YOUR GOAL
Please repeat the lines below, exactly and only, from the one that holds "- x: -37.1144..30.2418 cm" through the one that holds "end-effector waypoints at".
(PROVIDED ENTRIES begins)
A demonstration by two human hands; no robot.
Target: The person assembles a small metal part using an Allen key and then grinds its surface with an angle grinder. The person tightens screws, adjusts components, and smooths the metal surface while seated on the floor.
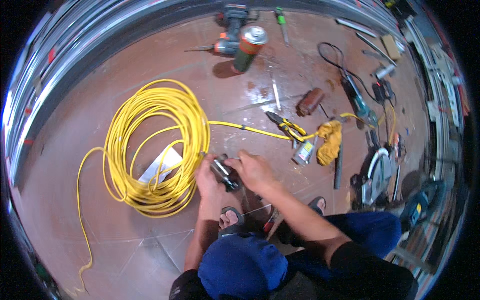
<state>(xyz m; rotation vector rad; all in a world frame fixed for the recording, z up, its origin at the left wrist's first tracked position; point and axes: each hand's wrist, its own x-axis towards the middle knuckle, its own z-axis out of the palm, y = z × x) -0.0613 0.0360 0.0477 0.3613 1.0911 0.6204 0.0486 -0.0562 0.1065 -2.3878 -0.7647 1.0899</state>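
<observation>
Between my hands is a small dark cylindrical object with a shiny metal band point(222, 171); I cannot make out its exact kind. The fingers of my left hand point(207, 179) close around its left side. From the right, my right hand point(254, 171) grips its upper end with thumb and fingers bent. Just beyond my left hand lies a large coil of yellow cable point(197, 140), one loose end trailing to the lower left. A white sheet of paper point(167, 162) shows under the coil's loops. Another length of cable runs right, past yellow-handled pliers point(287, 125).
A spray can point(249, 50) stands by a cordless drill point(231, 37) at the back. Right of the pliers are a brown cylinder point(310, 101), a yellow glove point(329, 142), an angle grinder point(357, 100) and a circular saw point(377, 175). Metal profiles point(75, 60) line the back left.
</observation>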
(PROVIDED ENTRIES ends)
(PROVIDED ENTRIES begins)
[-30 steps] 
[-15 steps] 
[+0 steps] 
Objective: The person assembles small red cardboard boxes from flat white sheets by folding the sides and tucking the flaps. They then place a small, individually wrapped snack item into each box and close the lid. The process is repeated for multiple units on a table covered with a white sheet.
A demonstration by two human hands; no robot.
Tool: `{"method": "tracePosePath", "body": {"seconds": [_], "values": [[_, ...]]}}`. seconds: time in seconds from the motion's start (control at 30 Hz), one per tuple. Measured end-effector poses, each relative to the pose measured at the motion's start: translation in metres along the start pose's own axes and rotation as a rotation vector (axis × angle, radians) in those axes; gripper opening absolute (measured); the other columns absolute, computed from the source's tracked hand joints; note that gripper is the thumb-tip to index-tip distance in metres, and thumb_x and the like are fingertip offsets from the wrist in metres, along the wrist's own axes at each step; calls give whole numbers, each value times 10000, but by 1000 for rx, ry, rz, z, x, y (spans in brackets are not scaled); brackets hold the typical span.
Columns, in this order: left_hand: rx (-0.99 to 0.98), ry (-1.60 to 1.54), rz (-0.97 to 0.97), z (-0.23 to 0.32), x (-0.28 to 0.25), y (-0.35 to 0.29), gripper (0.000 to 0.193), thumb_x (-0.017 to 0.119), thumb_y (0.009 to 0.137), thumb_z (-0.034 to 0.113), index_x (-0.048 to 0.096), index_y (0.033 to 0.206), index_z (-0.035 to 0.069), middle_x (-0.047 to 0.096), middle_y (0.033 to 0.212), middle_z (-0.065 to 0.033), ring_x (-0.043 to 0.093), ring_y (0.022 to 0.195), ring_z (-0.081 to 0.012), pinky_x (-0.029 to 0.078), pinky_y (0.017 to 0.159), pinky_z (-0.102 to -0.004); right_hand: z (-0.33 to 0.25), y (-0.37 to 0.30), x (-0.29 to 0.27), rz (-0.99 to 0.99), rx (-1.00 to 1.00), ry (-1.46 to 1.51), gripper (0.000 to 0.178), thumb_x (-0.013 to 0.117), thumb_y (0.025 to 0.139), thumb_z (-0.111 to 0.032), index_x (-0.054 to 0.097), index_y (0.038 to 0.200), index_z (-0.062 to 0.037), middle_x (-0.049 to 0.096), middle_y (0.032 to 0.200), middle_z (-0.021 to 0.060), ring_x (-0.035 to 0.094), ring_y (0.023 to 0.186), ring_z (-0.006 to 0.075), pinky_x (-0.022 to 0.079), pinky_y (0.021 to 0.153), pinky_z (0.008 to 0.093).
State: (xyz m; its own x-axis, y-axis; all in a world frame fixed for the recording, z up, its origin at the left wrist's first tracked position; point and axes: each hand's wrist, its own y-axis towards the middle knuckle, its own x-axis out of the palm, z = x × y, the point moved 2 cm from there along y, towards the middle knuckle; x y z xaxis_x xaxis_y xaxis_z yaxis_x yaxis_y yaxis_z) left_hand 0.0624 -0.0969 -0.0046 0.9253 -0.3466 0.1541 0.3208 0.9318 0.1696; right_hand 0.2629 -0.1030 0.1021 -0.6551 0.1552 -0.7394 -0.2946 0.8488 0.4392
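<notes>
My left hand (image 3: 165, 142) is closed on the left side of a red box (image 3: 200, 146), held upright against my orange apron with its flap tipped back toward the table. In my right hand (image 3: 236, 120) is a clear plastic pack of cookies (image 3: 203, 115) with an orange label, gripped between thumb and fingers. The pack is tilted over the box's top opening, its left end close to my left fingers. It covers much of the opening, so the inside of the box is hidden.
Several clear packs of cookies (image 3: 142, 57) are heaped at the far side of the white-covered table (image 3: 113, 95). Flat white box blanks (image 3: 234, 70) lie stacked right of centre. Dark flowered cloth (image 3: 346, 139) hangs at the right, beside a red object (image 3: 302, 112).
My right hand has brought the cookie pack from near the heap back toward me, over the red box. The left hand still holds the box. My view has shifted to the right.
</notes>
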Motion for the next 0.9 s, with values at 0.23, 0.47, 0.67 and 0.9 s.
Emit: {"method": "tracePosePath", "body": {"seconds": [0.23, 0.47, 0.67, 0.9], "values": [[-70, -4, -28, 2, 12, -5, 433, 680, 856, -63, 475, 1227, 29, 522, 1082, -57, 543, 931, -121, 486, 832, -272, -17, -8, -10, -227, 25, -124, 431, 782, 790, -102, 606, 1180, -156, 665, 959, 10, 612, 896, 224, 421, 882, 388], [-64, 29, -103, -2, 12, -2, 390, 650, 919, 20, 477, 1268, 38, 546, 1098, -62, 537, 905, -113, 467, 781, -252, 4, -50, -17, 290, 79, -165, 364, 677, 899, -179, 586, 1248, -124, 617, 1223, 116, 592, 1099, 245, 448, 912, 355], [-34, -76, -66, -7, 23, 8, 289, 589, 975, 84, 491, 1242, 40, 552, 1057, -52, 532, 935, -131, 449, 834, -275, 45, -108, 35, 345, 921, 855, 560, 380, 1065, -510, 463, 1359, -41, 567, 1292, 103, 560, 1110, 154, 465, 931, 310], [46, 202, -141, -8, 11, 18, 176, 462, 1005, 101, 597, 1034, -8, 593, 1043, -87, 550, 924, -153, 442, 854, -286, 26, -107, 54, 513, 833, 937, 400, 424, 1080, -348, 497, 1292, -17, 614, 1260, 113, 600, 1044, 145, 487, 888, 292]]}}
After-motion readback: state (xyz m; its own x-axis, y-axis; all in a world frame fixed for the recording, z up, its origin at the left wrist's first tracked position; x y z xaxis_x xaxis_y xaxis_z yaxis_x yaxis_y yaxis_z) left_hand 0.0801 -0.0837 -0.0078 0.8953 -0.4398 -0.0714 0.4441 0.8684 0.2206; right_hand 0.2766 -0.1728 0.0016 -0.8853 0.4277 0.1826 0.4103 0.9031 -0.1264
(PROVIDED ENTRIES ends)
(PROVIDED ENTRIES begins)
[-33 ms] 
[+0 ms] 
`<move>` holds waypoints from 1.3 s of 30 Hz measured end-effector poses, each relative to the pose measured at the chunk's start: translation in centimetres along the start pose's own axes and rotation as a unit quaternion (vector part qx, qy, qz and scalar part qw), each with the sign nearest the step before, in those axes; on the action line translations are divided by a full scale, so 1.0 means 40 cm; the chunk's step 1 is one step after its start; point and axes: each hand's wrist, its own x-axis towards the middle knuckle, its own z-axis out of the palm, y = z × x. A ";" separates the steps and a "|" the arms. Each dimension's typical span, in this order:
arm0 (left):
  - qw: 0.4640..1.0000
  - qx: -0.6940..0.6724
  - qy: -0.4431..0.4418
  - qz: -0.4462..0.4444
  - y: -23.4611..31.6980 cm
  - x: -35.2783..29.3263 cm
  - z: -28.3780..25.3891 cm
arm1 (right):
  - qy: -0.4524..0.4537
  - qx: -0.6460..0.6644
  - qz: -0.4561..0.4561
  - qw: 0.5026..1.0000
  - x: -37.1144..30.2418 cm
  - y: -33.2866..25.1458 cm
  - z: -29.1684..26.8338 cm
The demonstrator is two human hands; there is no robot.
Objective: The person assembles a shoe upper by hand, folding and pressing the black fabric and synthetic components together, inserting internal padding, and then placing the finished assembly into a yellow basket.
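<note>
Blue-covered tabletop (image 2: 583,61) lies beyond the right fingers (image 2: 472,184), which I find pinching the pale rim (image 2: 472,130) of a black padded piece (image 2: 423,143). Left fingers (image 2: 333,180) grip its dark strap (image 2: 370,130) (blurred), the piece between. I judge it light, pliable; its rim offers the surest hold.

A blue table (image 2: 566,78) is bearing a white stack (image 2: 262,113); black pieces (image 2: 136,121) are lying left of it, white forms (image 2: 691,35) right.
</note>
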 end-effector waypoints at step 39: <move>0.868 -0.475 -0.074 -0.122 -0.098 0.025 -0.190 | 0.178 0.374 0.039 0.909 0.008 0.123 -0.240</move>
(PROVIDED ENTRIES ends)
RESULT OF THIS EXERCISE
  - x: -37.1144..30.2418 cm
  - y: -33.2866..25.1458 cm
  - z: -29.1684..26.8338 cm
The demonstrator is two human hands; there is no robot.
Objective: The person assembles a shoe upper by hand, folding and pressing the black fabric and synthetic components together, inserting internal padding, and then placing the finished assembly into a yellow basket.
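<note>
Blue-covered tabletop (image 2: 583,61) lies beyond the right fingers (image 2: 472,184), which I find pinching the pale rim (image 2: 472,130) of a black padded piece (image 2: 423,143). Left fingers (image 2: 333,180) grip its dark strap (image 2: 370,130) (blurred), the piece between. I judge it light, pliable; its rim offers the surest hold.

A blue table (image 2: 566,78) is bearing a white stack (image 2: 262,113); black pieces (image 2: 136,121) are lying left of it, white forms (image 2: 691,35) right.
</note>
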 end-effector waypoints at step 39: <move>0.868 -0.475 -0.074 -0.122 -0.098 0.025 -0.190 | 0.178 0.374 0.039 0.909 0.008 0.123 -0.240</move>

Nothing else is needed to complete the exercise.